What about pure-Python CPU work? A thread that's running for i in range(10**8): x = x * 2 never makes a syscall. It would, in principle, hold the GIL forever. CPython has to force handoffs.

Pre-3.2, the interpreter checked a counter every 100 bytecodes and if it tripped, released and reacquired the GIL. This had pathological behaviour on multicore — the released GIL would often be grabbed back by the same thread before any other OS thread woke up, leading to long convoys.

Python 3.2 (Antoine Pitrou's redesign) replaced this with a time-based system. The interpreter doesn't decide on its own; instead, when a thread is waiting for the GIL, it sets a timer (default 5 ms, tunable via sys.setswitchinterval()). If the holding thread hasn't released by then, the waiter sets a flag asking it to drop. The holder sees the flag at the next bytecode boundary and yields.

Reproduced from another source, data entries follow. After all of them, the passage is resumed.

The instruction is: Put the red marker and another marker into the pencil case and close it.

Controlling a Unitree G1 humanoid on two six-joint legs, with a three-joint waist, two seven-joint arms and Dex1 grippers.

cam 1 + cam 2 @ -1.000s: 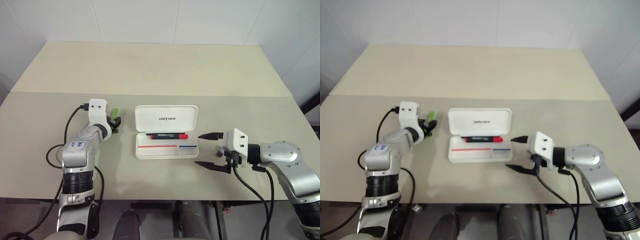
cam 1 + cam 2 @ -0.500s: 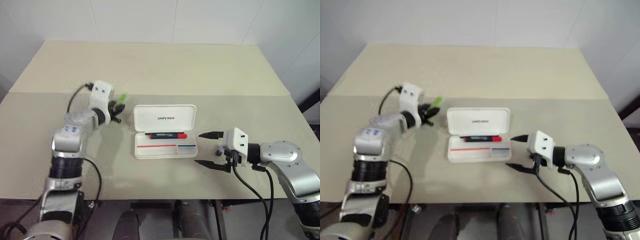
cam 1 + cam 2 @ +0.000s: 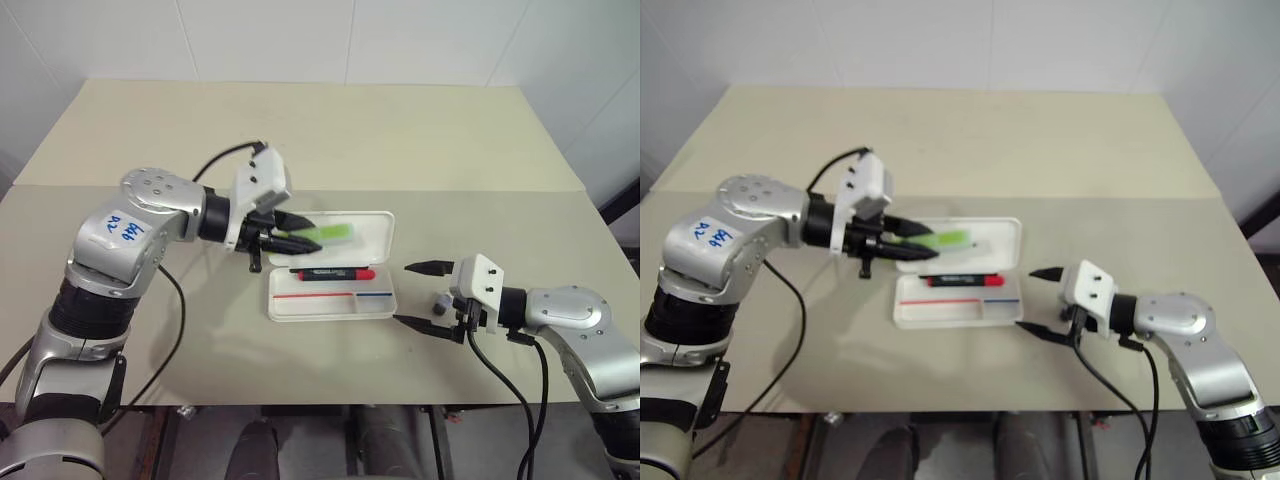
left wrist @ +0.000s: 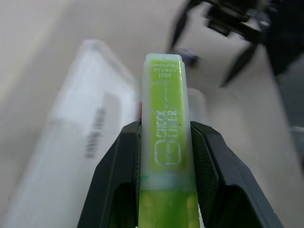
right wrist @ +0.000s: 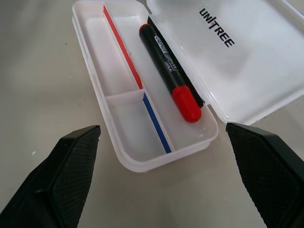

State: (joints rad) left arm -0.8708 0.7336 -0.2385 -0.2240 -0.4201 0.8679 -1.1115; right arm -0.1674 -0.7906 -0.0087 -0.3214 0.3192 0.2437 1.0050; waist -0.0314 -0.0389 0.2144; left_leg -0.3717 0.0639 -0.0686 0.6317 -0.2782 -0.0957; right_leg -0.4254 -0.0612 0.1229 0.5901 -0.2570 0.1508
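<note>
Fingers of the left gripper [image 3: 283,232] clamp the light-green marker [image 3: 325,235] by its sides, holding it above the raised lid of the open pencil case [image 3: 331,297]. Inside the case's tray lies the red marker [image 3: 335,272], along the hinge side. To the case's right, the right gripper [image 3: 424,296] hangs with its fingers spread wide, holding nothing.

Two markers: one red marker [image 3: 335,272] and one light-green highlighter [image 3: 325,235] (the shorter). One open pencil case [image 3: 300,303].
</note>
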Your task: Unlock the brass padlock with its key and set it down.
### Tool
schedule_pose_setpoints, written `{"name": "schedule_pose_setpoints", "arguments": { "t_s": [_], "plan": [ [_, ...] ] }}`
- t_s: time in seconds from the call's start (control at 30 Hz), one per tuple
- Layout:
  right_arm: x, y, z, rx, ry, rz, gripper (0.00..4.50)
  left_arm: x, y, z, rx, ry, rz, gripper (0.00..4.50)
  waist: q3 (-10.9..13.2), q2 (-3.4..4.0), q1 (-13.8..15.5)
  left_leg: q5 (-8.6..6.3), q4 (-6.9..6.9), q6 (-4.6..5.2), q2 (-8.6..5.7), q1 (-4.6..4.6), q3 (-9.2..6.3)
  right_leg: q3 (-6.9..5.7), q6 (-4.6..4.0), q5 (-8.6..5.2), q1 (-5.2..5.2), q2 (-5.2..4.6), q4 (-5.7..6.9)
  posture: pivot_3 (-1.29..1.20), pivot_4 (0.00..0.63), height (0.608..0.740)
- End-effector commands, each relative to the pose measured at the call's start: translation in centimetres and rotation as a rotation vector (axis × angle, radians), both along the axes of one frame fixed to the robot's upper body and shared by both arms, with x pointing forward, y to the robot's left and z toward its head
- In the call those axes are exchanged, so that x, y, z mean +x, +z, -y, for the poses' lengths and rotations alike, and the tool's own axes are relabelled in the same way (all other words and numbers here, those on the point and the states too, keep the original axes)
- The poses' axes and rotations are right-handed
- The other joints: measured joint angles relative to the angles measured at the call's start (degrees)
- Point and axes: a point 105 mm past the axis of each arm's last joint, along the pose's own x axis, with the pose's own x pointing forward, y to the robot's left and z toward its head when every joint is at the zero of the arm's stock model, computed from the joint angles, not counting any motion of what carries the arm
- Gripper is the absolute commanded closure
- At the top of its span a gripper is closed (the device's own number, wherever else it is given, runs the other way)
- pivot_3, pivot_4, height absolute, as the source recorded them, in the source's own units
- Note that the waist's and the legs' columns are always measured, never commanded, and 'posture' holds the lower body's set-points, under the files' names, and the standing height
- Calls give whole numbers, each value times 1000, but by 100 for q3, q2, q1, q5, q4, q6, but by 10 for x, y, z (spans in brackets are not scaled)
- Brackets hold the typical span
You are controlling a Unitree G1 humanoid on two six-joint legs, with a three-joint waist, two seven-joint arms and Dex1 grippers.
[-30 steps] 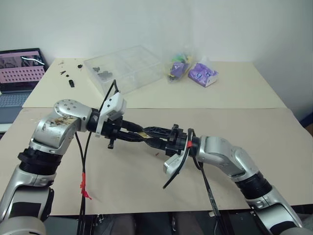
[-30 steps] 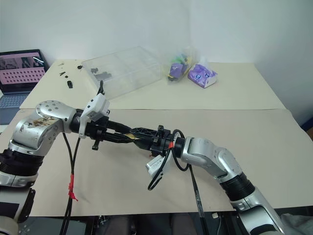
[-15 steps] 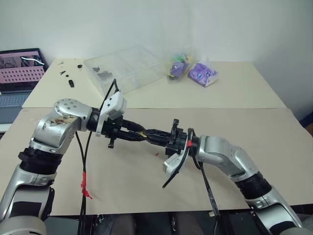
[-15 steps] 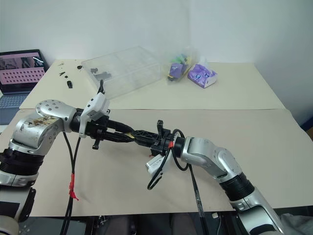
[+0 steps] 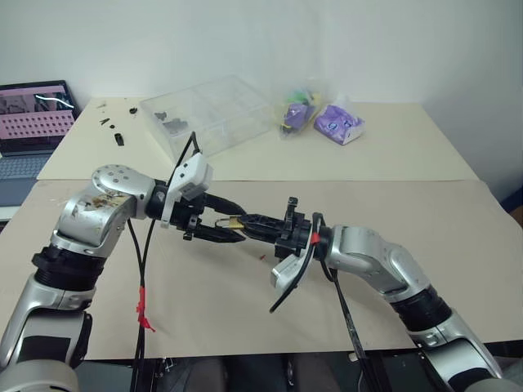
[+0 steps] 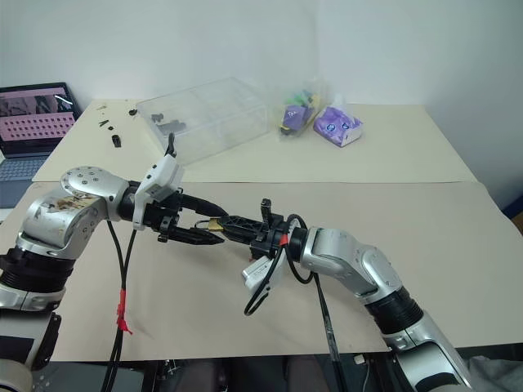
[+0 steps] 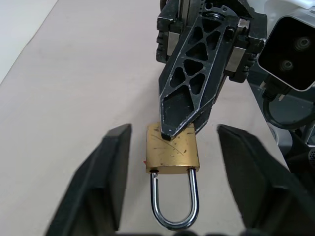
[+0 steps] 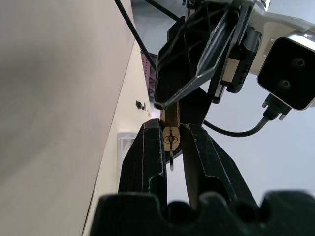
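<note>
- We see the brass padlock (image 7: 172, 155) held in the air between the 2 arms, above the tan table (image 5: 458, 245), a little to the left of its middle.
- The right gripper (image 7: 179, 129) is pinched narrow on the gold body of the lock. In the right wrist view its 2 fingers (image 8: 147, 152) press the body from both sides, and the keyhole face looks toward that camera.
- The left gripper (image 7: 172, 147) stands wide. Its 2 fingers (image 7: 113, 162) are on each side of the lock and apart from it, touching nothing.
- The silver shackle (image 7: 173, 201) points toward the left wrist and looks seated in the body, so we judge the lock is not yet opened.
- We cannot see a key in any view; a small red speck (image 5: 261, 256) lies on the table under the grippers, but it is too small to name.
- We judge that the step in hand is passing the lock to the right gripper alone. To do it well, the right grip must not loosen, because the pinch covers only 1 end of the body and the lock could swing or drop.
- The left gripper should draw back straight along its own fingers, so that no finger catches the shackle.
- The keyhole face should remain free and turned to where the key can come in; the right fingers sit close beside it, so there is little room.
- Setting it down calls for lowering it until it touches the table before the grip opens.
</note>
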Motion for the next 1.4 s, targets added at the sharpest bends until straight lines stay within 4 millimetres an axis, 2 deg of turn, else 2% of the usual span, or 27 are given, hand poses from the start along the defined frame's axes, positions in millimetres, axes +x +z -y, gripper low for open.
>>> {"name": "schedule_pose_setpoints", "arguments": {
  "t_s": [0.03,0.13,0.27,0.43,0.57,0.6,0.83,1.0,1.4],
  "plan": [
    [2,14,1,41,-2,32,4413,-3,22,1,-37,-19,74,311,0,0,-2,0,0,0,0,0,0,0,0,0,0,0,0,0,150,740],
    [4,14,2,43,-12,31,4413,-4,32,-2,-69,-2,43,311,0,0,-2,0,0,0,0,0,0,0,0,0,0,0,0,0,150,740],
    [7,11,6,42,-41,26,4413,20,70,-19,-234,158,-24,311,4,-7,8,0,0,0,-1,0,-3,-2,6,-2,0,1,2,0,150,740],
    [6,12,9,49,-54,27,4413,37,56,-43,-187,271,-20,311,3,-5,-27,0,0,0,-1,9,-1,2,6,-4,5,1,2,0,150,740],
    [6,12,11,47,-66,24,4413,41,42,-49,-153,268,18,1317,4,-7,-8,0,0,0,0,2,-3,-1,-12,4,0,2,2,0,150,740],
    [6,12,12,46,-68,24,4413,39,39,-47,-148,249,17,1876,4,-7,-5,0,0,0,0,-1,-2,-1,-15,7,-1,1,2,0,150,740],
    [6,12,12,42,-77,25,4413,25,35,-32,-132,152,-7,4482,4,-7,9,0,0,0,-1,-1,-2,-1,-22,12,0,0,1,0,150,740],
    [6,12,13,40,-82,29,4413,12,32,-28,-104,90,-39,4482,4,-7,-13,0,0,0,-1,0,-1,-1,-20,10,0,0,1,0,150,740],
    [4,25,13,78,-65,55,4413,13,23,-31,-65,98,-41,4482,4,-7,-7,0,0,0,0,1,-2,0,-6,2,0,1,2,0,150,740]
  ]
}}
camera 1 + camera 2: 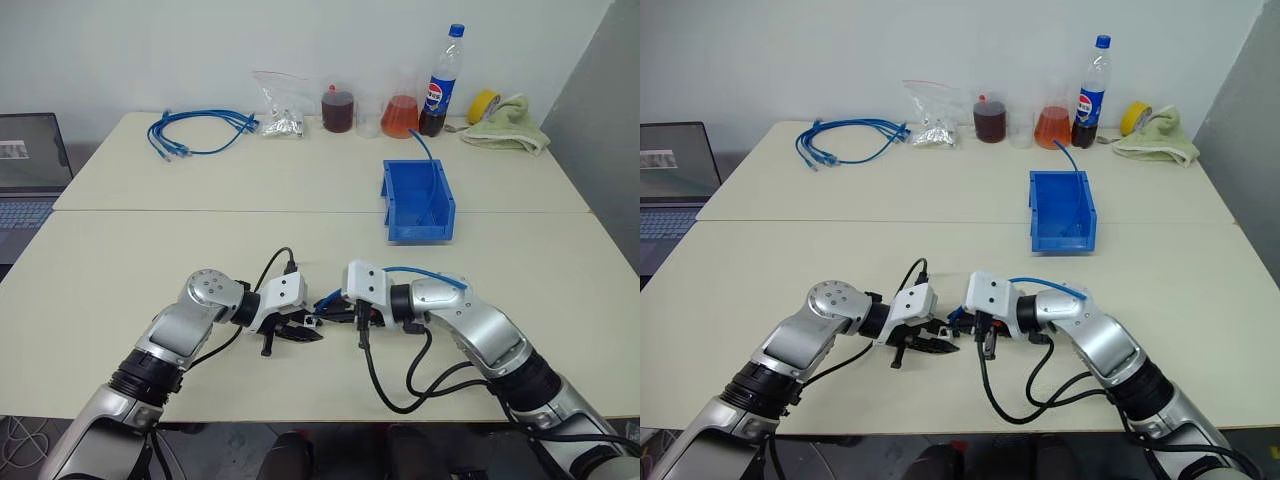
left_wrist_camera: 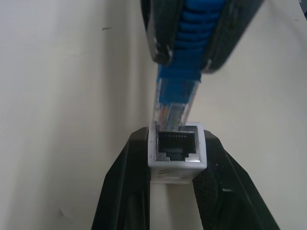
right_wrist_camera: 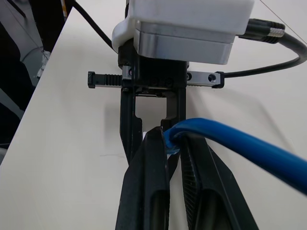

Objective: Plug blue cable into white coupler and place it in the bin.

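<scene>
My left jaws [image 2: 175, 191] pinch the white coupler [image 2: 176, 151]; my right jaws [image 3: 173, 143] clamp the blue cable [image 2: 178, 96], plug tip just beside the socket. One bin [image 1: 418, 200] far right on the table [image 1: 150, 250]. One cable bundle [image 1: 200, 130] far left, one bottle [image 1: 445, 80].

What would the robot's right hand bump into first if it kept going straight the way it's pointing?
Probably the white coupler pinched in the left hand. The right hand holds the blue cable, whose clear plug tip sits just at the coupler's top edge, not clearly inside the socket.
</scene>
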### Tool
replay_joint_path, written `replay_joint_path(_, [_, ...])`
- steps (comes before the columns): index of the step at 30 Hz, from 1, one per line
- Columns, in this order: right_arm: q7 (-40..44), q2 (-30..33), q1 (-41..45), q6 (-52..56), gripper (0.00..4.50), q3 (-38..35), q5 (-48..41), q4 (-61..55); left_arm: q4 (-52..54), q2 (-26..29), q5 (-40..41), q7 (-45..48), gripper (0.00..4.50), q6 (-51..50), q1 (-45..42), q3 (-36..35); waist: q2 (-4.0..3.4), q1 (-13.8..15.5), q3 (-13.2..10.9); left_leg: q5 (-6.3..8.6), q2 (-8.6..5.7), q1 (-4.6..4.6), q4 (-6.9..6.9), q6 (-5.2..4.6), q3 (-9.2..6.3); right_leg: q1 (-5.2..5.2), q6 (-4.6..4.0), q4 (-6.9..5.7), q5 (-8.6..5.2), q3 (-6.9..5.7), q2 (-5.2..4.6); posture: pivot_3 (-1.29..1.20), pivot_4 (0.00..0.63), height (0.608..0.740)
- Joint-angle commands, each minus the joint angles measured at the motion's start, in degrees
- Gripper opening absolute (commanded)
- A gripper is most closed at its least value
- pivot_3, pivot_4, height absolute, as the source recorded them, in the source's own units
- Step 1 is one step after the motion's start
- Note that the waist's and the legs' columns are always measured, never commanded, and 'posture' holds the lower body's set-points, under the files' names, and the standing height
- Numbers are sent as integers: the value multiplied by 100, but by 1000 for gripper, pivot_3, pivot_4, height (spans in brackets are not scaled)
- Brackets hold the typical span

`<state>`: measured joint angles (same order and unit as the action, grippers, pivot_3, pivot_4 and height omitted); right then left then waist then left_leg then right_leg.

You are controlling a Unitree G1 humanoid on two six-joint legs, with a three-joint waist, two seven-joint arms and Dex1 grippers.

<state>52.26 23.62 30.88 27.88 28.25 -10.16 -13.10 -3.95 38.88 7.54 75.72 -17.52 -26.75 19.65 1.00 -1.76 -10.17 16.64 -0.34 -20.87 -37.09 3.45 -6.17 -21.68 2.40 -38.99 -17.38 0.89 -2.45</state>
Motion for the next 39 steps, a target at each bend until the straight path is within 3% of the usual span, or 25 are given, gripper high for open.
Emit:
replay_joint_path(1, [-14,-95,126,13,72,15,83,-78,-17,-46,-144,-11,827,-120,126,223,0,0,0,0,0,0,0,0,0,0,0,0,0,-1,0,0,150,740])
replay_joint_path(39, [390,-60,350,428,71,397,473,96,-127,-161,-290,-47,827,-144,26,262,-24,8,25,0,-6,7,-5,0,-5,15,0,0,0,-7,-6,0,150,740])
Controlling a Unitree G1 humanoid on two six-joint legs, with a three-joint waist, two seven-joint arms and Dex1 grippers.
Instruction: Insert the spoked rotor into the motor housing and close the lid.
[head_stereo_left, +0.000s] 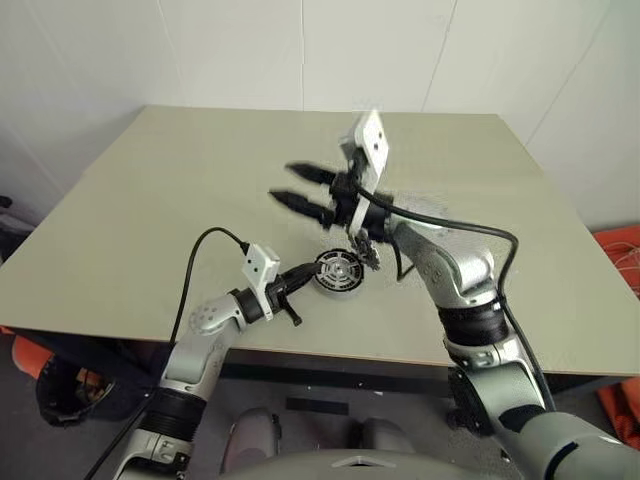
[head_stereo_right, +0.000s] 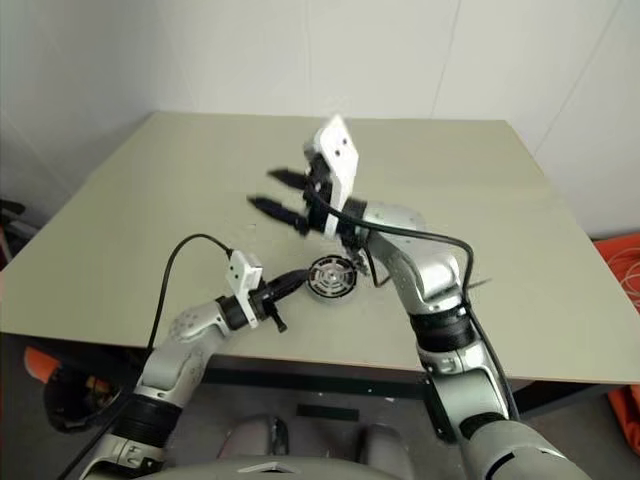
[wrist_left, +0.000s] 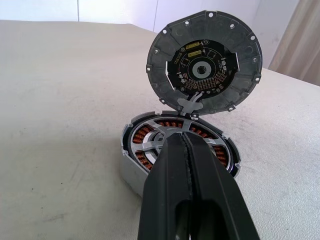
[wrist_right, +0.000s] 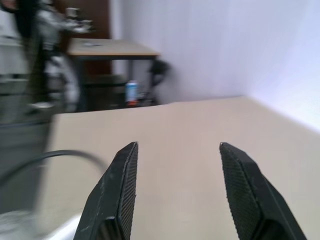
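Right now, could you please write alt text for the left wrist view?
The left gripper, shut, rests against the motor housing, where the spoked rotor sits over copper windings. The lid stands open behind it.

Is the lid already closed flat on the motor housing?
No: in the left wrist view the lid stands upright, hinged open behind the motor housing, whose copper windings and the spoked rotor remain exposed.

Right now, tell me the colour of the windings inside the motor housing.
Copper-brown, ringed around a silver centre in the motor housing; the left wrist view shows it best.
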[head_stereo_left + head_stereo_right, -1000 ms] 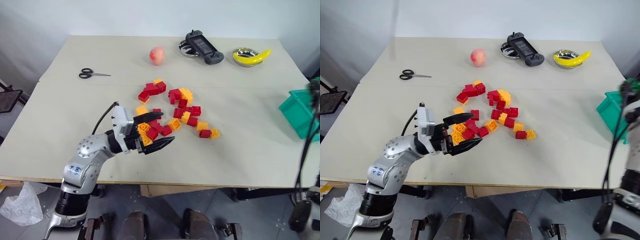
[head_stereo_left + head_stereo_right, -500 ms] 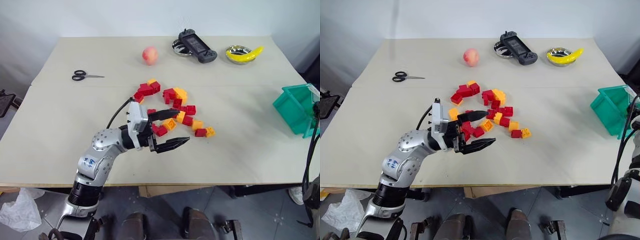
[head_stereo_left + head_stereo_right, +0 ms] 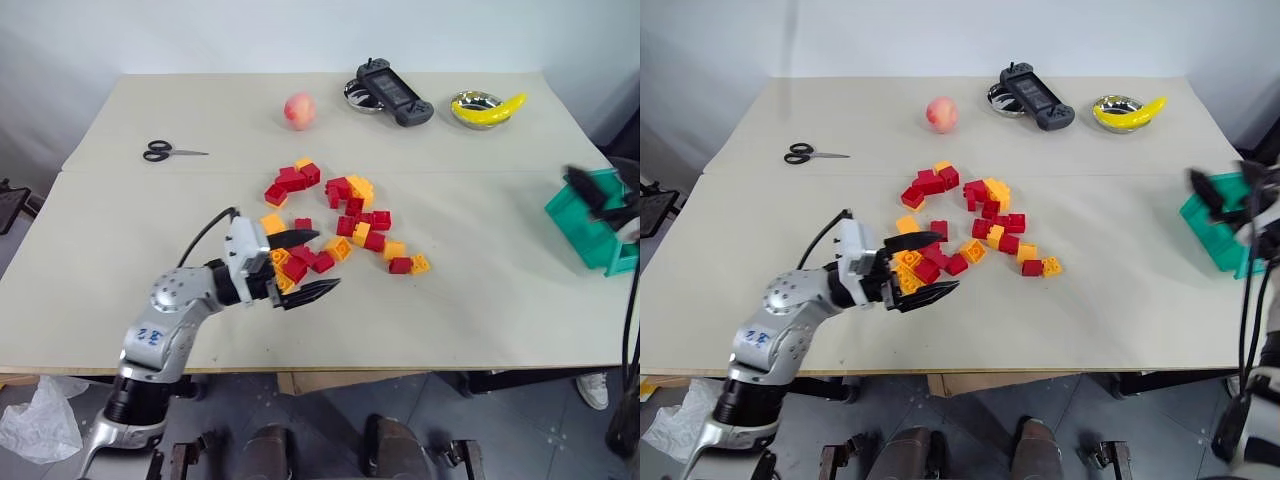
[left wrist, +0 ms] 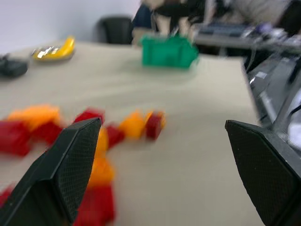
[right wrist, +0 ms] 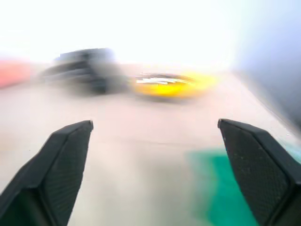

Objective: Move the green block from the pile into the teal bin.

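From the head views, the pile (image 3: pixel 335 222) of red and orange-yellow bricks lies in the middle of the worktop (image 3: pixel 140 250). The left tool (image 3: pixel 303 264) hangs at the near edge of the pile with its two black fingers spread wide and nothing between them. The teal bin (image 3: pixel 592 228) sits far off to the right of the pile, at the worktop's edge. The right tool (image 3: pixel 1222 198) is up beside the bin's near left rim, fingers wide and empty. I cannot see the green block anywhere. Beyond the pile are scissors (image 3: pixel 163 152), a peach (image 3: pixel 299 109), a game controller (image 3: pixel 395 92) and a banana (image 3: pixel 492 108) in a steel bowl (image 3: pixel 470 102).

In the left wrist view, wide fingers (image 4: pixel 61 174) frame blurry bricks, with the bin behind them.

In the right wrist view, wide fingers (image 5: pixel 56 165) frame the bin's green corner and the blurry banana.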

Diagram 2 · GIL handoff between two CPU-bound threads

Thread A holds the GIL and runs Python bytecode. After ~5 ms, thread B's request is honoured at the next safe point. The handoff is voluntary on A's part, but B is the one that arms the timer.

Thread A holds GIL · runs bytecode waits Thread B waits · arms 5 ms timer runs runs 5 ms · drop request handoff again solid block = holds GIL · faded block = waiting on GIL

Two things are worth noting. First, this is not preemption — Go 1.14 added genuine async preemption via signals, but CPython still relies on the holder cooperatively checking the flag. A C extension that holds the GIL and runs a long pure-C loop without checking PyErr_CheckSignals() or yielding can stall every other thread indefinitely. Second, the handoff happens at bytecode boundaries, not between any two C instructions. The unit of atomicity, from Python's perspective, is one bytecode op.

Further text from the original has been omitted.